Pam, I assume that's for non-spayed/neutered? My boy is neutered, but not sure if that would really extend his life span the way spaying can.

Would you say that's about the same for other breeds? Or less on average?


----------



## pamnock

It'saveraged about the same for all the breeds we've had (large such as Checkered, Satin, New Zealand, French Lopto the small Dwarf breeds).


----------



## elrohwen

Thanks, Pam. My husband was very nervous that our bun would die early, but it sounds like hollands typically live as long as any other bunny, which is what I originally thought.

I don't doubt that the rescuer has seen more issues in hollands, but she's also getting the bunnies that are probably neglected or not well cared for which could skew her perspective.


----------



## OakRidgeRabbits

*elrohwen wrote: *


> I have one, and while talking with a rescue owner (looking to get a second bun) she mentioned that hollands typically have a reduced life span due to over breeding and issues caused by the smushed face (persistant respiratory infections, etc).


It sounds like this rescue owner is not very familiar with the Holland breed. Not sure what she meant by "over-breeding", but that would not be characteristic of this breed.Any individual breeder may choose their breeding methods that any one of us may or may not agree with. The breed, on the whole, has many responsible breeders in it who do not overwork their rabbits.

I've also never had a respiratory issue related to the shape of their face. Hollands are one of the most popular show breeds in the United States, and there are many breeders working with them. On the whole, that means that they have pretty solid genetics and any weaker animals are culled from most herds, in order to produce the healthiest rabbits we can.

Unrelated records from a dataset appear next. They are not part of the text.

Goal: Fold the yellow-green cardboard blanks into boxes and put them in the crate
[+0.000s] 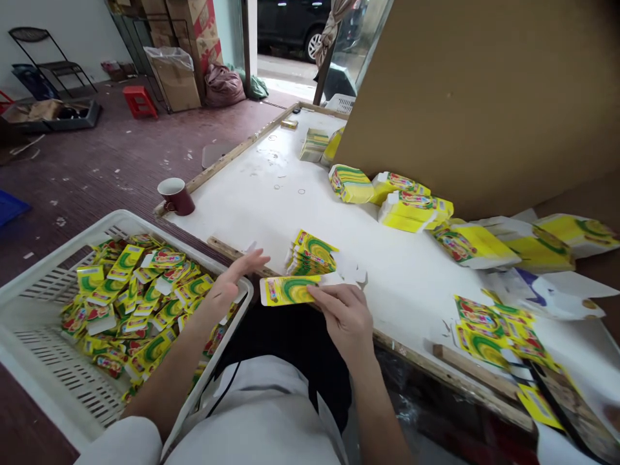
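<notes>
My right hand [343, 315] pinches the right end of a flat yellow and green printed carton [287, 290], held level above my lap at the table's front edge. Just left of the carton, my left hand [237, 279] has its fingers stretched out and holds nothing. It is over the rim of a white plastic basket [62, 240], which contains many small yellow cartons [150, 290]. Behind the held carton, a small fanned stack of similar cartons [312, 252] rests on the white table [252, 200].
A maroon mug [176, 196] stands at the table's left corner. Bundles of yellow cartons [416, 208] line the back beneath a large cardboard sheet [475, 103]. Loose printed sheets [498, 329] and a wooden strip [475, 371] lie at right. A red stool [139, 102] stands on the floor.
</notes>
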`<state>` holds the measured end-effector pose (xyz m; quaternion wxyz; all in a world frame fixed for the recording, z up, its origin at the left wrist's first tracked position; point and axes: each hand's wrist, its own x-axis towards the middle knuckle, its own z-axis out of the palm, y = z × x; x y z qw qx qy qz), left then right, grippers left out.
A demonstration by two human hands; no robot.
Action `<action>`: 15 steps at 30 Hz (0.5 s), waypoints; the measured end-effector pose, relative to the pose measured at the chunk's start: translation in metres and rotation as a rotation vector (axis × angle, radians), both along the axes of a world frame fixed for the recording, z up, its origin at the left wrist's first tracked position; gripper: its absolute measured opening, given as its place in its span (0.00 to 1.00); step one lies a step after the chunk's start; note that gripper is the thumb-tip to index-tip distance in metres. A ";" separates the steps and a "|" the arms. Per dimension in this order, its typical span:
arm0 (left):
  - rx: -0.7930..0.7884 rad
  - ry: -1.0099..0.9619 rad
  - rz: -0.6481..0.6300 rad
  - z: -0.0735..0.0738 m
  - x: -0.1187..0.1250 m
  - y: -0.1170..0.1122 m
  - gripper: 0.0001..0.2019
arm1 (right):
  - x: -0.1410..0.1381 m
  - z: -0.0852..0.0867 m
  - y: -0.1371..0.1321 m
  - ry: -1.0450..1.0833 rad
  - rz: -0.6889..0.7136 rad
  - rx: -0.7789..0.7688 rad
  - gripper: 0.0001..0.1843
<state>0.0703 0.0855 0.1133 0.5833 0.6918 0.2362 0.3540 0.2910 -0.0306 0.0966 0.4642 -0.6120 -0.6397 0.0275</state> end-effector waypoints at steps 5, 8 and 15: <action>0.238 0.431 -0.097 0.005 0.013 -0.013 0.50 | -0.019 -0.004 -0.004 -0.154 0.165 0.003 0.22; 0.248 0.510 -0.044 -0.008 0.028 -0.026 0.34 | -0.033 -0.009 -0.002 0.117 -0.013 0.085 0.36; 0.558 0.416 -0.051 -0.030 0.031 -0.045 0.39 | -0.041 -0.033 0.008 0.865 0.436 -0.433 0.33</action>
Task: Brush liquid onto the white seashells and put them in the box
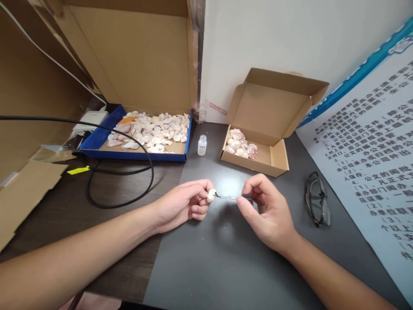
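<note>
My left hand [187,204] pinches a small white shell [211,196] between thumb and fingers above the dark table [206,258]. My right hand [266,206] grips a thin clear-handled brush [230,197], whose dark tip touches the shell. A small open glass vial [201,145] stands upright behind the hands. A blue tray [97,142] with many pale shells lies at the back left. A small cardboard box [258,165] at the back right holds several pinkish shells.
A black cable [142,146] loops over the table's left side. Folded glasses [318,200] lie at the right beside a printed poster [374,163]. Large cardboard sheets [129,56] stand along the back and left. A white power strip [90,120] sits behind the tray.
</note>
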A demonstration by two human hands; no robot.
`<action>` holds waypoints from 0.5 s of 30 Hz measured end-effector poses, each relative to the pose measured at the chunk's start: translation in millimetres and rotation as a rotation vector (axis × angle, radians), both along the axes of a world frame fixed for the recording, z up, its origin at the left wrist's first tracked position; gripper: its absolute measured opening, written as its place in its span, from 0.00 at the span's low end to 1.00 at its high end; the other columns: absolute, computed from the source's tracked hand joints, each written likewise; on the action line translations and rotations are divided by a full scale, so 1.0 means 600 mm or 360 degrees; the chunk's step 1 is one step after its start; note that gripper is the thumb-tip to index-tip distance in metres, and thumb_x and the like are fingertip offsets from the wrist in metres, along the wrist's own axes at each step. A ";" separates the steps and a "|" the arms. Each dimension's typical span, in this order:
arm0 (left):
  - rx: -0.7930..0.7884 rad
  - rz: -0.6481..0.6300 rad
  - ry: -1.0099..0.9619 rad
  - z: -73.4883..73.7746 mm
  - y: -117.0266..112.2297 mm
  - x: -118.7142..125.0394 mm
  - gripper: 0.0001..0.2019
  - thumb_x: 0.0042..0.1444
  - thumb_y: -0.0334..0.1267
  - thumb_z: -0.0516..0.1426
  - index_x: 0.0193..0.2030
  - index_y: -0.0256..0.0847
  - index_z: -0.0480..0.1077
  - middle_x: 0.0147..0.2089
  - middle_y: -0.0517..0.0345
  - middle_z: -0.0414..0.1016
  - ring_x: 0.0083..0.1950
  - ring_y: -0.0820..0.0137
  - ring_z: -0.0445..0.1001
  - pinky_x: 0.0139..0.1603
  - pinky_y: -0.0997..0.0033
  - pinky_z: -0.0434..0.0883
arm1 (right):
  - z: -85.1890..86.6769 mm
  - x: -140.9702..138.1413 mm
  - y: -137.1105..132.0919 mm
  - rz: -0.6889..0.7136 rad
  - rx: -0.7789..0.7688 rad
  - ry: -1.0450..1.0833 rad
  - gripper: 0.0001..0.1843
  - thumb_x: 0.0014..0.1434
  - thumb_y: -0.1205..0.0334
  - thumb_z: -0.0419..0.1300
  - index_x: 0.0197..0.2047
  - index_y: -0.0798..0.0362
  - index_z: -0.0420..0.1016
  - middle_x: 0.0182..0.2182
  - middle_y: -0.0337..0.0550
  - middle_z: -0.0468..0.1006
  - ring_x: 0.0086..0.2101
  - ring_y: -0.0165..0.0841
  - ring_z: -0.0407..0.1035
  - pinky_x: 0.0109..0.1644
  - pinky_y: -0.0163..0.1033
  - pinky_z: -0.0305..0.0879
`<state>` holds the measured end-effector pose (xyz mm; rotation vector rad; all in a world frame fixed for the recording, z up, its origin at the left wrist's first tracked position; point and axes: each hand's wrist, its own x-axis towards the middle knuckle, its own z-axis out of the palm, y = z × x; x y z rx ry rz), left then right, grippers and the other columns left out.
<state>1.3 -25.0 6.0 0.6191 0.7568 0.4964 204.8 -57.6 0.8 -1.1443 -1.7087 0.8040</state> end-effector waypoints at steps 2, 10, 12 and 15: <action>0.0000 -0.0002 -0.0005 -0.001 0.000 -0.001 0.03 0.51 0.28 0.53 0.30 0.37 0.61 0.24 0.66 0.53 0.22 0.82 0.49 0.24 0.80 0.49 | 0.000 0.001 -0.001 0.0011 0.0049 0.0040 0.08 0.60 0.66 0.59 0.36 0.50 0.60 0.24 0.32 0.62 0.22 0.23 0.58 0.25 0.28 0.60; 0.0001 0.0003 0.0008 0.002 0.000 0.001 0.03 0.53 0.27 0.53 0.30 0.37 0.61 0.23 0.66 0.52 0.22 0.82 0.49 0.24 0.80 0.49 | 0.004 -0.002 0.002 -0.0047 0.0058 -0.0112 0.09 0.57 0.69 0.58 0.33 0.51 0.60 0.23 0.31 0.60 0.20 0.22 0.56 0.22 0.27 0.57; -0.0006 0.0015 0.0016 0.002 0.000 0.002 0.04 0.53 0.28 0.53 0.30 0.37 0.61 0.23 0.66 0.52 0.22 0.82 0.49 0.24 0.81 0.49 | 0.004 -0.003 0.003 -0.0042 0.0053 -0.0116 0.08 0.57 0.68 0.58 0.33 0.51 0.60 0.22 0.31 0.60 0.20 0.22 0.55 0.22 0.28 0.56; -0.0007 0.0021 0.0025 0.001 -0.001 0.003 0.04 0.54 0.28 0.53 0.30 0.36 0.61 0.24 0.66 0.52 0.22 0.83 0.48 0.24 0.81 0.48 | 0.004 -0.003 0.003 -0.0021 0.0038 -0.0118 0.08 0.57 0.67 0.58 0.33 0.51 0.60 0.22 0.31 0.60 0.20 0.22 0.56 0.22 0.29 0.57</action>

So Hollands are a pretty strong breed overall. I haven't had an adult pass from old age yet, my current oldest is my first herdsire who is now about 6 years old and still healthy as can be.:biggrin2:


----------



## elrohwen

OakRidge, I don't think she meant over-breeding as in breeding a doe too many times; I think she meant too much inbreeding and irresponsible breeding (because of the popularity of the breed as pets) leading to genetic disorders and the like. Similar to how labs, or golden retrievers are "overbred". I did get my guy from a show breeder who is definitely more responsible than a backyard breeder or the like.

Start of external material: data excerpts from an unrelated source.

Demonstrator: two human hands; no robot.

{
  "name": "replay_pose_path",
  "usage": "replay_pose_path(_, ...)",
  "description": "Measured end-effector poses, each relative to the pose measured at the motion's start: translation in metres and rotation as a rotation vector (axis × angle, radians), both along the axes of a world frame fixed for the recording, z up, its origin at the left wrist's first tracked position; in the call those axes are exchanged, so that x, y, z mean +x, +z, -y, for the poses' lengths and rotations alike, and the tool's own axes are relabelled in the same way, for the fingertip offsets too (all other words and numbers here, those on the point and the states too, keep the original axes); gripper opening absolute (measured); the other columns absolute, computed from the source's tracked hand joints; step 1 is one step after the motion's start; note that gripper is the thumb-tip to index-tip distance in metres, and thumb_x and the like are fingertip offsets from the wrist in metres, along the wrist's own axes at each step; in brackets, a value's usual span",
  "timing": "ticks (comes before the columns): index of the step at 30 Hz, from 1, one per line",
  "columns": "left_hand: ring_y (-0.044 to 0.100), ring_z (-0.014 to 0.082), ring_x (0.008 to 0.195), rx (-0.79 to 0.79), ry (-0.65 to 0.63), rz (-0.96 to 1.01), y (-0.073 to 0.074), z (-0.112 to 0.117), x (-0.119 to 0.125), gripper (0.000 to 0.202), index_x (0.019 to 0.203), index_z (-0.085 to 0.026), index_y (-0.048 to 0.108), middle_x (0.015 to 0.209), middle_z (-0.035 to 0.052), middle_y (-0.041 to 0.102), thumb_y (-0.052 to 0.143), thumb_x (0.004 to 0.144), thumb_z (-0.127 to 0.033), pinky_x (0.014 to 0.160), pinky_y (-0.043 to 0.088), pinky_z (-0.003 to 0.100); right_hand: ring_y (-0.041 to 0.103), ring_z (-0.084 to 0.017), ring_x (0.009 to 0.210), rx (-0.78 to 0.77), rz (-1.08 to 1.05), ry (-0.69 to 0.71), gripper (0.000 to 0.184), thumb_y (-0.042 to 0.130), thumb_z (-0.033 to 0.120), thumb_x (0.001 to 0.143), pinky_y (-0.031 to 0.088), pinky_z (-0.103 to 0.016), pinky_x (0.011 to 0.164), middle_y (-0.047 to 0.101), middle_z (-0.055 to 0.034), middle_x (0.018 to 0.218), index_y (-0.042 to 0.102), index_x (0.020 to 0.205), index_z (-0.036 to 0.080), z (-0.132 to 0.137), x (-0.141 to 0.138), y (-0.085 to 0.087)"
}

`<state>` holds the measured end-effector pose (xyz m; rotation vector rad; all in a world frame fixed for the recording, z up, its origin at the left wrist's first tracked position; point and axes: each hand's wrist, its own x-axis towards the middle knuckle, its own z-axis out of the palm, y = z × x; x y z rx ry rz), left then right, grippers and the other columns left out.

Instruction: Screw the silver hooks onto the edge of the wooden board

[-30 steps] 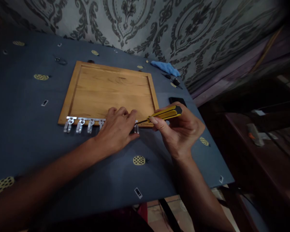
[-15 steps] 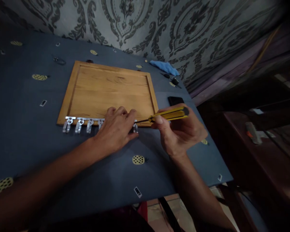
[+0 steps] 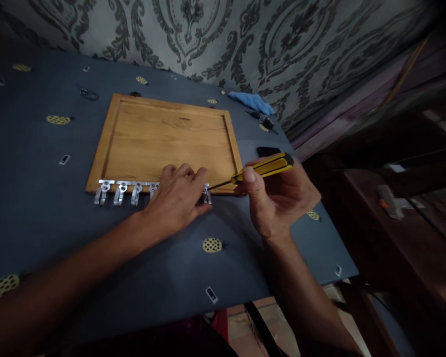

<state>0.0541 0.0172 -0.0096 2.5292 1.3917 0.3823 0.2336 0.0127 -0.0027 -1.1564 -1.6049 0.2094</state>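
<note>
A wooden panel point(image 3: 163, 139) with a raised frame lies flat on a dark blue patterned tablecloth point(image 3: 40, 213). Along its near edge runs a metal rail of coat hooks point(image 3: 121, 190). My left hand point(image 3: 178, 198) lies over the right part of that rail, fingers spread and pressing down on it. My right hand point(image 3: 278, 196) grips a yellow and black screwdriver point(image 3: 262, 168), whose thin shaft slants down and left to the rail's right end, just beside my left fingertips.
A blue cloth point(image 3: 251, 102) and small dark tools point(image 3: 262, 119) lie at the table's far right corner, a black flat object point(image 3: 267, 150) behind my right hand. Patterned wallpaper backs the table. The table's right edge drops off to dim furniture.
The screwdriver handle has tilted upward and shifted slightly right in my right hand, the tip staying at the rail's end. My left hand has stayed on the rail.
</note>
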Motion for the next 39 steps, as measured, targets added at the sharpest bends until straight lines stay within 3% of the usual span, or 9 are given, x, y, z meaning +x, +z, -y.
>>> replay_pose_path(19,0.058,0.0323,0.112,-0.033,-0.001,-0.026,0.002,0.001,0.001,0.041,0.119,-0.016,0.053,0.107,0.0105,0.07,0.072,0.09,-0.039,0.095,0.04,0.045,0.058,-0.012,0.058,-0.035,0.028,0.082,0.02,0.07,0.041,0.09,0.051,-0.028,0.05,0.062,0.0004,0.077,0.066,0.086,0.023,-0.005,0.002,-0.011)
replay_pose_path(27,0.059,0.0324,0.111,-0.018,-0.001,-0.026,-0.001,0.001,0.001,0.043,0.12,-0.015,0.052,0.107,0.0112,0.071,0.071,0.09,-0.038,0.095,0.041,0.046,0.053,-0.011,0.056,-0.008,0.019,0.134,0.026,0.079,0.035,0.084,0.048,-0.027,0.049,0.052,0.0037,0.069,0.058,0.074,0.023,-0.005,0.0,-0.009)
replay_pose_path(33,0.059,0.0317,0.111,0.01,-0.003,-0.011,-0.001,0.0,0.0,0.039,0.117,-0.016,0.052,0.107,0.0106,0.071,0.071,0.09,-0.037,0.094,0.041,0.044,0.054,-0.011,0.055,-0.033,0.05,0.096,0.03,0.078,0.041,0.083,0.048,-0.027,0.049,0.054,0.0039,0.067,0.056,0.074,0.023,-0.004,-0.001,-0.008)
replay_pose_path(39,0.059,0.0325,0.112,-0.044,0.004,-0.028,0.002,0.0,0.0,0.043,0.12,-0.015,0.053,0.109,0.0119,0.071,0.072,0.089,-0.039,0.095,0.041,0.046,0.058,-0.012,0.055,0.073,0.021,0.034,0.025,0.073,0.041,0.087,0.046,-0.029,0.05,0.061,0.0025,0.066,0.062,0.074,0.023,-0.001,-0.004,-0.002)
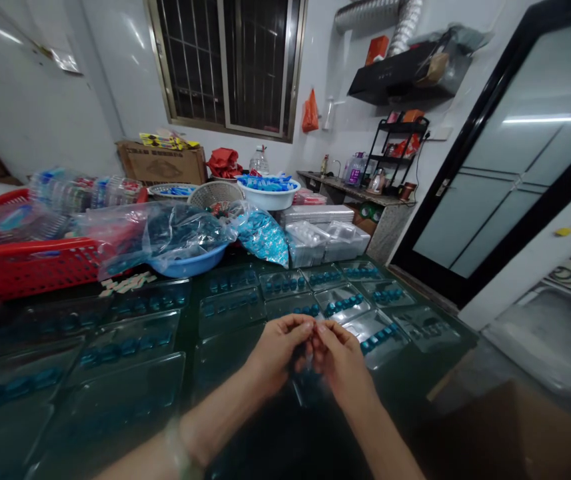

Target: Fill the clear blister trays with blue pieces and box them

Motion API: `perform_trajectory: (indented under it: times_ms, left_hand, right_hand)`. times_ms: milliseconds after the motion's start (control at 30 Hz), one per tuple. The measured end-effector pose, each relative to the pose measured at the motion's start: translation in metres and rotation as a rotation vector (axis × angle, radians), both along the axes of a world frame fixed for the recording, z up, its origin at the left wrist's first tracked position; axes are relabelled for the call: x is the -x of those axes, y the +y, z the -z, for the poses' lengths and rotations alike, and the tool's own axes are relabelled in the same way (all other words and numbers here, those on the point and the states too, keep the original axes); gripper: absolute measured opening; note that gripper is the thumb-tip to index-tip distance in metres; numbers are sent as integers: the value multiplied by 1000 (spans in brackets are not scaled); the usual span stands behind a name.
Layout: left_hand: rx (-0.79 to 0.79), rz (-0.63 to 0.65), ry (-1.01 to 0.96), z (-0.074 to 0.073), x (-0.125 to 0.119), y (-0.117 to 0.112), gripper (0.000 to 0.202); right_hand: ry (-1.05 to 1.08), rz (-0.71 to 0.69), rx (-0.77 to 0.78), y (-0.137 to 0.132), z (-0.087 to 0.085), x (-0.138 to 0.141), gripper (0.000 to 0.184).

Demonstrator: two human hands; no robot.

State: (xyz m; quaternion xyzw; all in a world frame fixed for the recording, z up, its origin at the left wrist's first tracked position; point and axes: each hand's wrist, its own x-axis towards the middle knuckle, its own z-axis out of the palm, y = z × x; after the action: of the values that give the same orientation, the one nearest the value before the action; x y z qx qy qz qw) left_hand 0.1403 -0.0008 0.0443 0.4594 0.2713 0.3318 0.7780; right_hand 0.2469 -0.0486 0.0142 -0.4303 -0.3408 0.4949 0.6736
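Across the dark green tabletop (405, 383): clear trays (135, 340) set out in rows, left, centre and right. Stage, by judgement: well advanced. Done, as far as visible: most trays carry a row of small blue pieces (342, 303). Left, by judgement: one centre tray (230, 350), partly behind the person's arm, with no row made out; contents of the nearest left trays too dim to settle. Stock to the rear: one plastic bag of blue goods (264, 235); beside it, stacked clear packaging (321, 241).

Hands, two, bare, meeting above the near tabletop. Left hand (278, 343): thumb and index drawn together, tips pinched. Right hand (342, 357): likewise, its tips touching or nearly touching the left's. Anything gripped between the fingers: too small and covered to tell. Translucent item (305, 392), one, blurred: directly below the fingers, between the two hands; whether hanging from them or lying on the tabletop, cannot be told
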Motion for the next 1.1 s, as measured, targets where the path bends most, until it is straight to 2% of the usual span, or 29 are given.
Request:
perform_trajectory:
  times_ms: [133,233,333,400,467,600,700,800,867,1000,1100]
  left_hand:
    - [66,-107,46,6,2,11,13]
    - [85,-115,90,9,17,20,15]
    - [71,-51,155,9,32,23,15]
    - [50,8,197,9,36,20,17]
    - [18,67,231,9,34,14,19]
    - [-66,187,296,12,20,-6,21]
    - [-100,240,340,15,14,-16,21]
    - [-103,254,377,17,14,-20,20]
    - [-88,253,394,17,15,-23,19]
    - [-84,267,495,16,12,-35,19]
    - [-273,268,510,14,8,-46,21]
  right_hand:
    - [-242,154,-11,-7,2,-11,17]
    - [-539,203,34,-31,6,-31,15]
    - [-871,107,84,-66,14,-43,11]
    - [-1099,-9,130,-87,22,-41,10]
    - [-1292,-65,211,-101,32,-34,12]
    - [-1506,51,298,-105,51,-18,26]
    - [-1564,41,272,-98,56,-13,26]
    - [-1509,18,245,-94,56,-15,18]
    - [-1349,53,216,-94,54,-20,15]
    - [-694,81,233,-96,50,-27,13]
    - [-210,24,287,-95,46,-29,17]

Thanks for your experience! I have heard that teeth problems can be a result of the face shape in nethies and hollands, but there is no evidence of that in his line and in my bun himself - so that might be a general concern, but not a specific concern with him.

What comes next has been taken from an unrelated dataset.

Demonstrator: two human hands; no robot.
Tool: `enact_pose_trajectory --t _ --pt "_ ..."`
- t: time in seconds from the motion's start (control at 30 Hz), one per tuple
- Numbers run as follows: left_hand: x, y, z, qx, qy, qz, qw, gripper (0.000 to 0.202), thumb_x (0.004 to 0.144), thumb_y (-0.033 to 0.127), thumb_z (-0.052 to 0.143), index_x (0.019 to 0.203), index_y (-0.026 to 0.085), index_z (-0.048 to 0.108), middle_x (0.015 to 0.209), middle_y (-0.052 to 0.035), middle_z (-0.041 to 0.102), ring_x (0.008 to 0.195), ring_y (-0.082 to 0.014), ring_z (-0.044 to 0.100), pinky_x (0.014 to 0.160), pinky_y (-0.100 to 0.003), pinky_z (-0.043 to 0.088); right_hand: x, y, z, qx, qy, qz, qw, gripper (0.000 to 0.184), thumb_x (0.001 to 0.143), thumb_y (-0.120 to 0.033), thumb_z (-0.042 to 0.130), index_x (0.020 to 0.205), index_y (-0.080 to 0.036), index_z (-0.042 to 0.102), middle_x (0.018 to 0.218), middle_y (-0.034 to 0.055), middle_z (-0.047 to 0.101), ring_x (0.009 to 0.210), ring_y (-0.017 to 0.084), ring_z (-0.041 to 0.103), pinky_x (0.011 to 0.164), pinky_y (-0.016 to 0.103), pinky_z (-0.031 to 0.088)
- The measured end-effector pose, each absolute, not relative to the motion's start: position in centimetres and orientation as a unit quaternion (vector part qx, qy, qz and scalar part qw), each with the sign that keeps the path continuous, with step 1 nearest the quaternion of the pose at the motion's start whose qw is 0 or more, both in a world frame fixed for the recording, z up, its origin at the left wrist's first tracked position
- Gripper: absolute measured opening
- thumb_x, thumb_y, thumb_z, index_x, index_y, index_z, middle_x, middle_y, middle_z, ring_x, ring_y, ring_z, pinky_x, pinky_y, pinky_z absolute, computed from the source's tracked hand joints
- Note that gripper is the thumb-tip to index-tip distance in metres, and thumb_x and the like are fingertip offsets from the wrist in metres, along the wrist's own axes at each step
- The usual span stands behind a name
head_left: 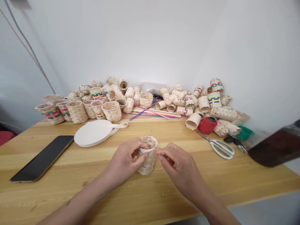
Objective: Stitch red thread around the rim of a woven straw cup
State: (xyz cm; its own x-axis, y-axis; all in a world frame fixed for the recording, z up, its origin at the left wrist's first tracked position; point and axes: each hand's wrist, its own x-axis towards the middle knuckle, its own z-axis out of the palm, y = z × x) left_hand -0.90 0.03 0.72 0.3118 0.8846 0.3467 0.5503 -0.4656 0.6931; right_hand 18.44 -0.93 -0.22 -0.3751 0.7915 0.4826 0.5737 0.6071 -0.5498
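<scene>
A small woven basket (147, 163) stands upright on the table (131, 200).
The left hand (124, 157) grips its rim, thumb outside; the right hand (179, 164) pinches a thin strand (160, 148) just beside it. Beyond lie scissors (219, 146) and a white roll (92, 132), then piled baskets (203, 103).
</scene>
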Motion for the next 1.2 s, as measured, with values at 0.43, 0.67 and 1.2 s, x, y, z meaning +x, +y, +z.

I'll fully admit that as a rescuer, she has no real experience with breeders per say, but she's been doing it for 15 years so I can't discount trends she's noticed. Then again, as I said above, if she's seeing the neglected rabbits, purchased from pet stores, etc then she's only seeing the worst case scenarios.


----------



## tonyshuman

I think that because Hollands are more prone to some dental and respiratory issue than other species, some may die younger. That may bring the overall life expectancy down. However, any given Holland that doesn't have those issues, at least not until middle or old age, might be expected to live longer. My Holland mix is about 3 years old, and hasn't had any tooth or respiratory issues yet (knock on wood), so I'm hoping that is a sign of a good long life (again, knock on wood). However, she was neglected, underfed, and overbred (in the sense OakRidgeRabbits means) before she was rescued and eventually adopted by me. Therefore, I have no clue if she has some underlying organ damage due to improper nutrition in the first year of her life, and that may show up as she gets older. Every day we have with them is a blessing, no matter how many or how few there are. With rescue bunnies, you never know if prior bad treatment will have an effect on their life span--myheart's Luna comes to mind, with her excessive overweight and poor nutrition, and then kidney failure possibly related to that after she was at a good weight. Also, because we often get bunnies that are not showable, there may be some genetic issues and tooth issues in them that have DQ'd them from the show table.


----------



## elrohwen

Tonyshuman, thanks for your rescue experience! You've confirmed much of what I was thinking. I'll show your post to my husband as I think it'll make him feel better. Our guy has been extremely well taken care of and has been nothing but healthy, so I can't imagine the repiratory or teeth problems ending his life early.


----------



## jamesedwardwaller

*elrohwen wrote: *


> This question isn't related to a specific bunny, but I thought this forum was probably the best location.
> 
> Does anybody have experience with reduced life expectancy in holland lops? I have one, and while talking with a rescue owner (looking to get a second bun) she mentioned that hollands typically have a reduced life span due to over breeding and issues caused by the smushed face (persistant respiratory infections, etc).
> 
> I've never heard this before and a quick google search didn't turn anything up. I was under the impression that small bunnies had longer life spans than large buns and that hollands fit into the general small bun category.
> 
> Does anyone else have experience with this?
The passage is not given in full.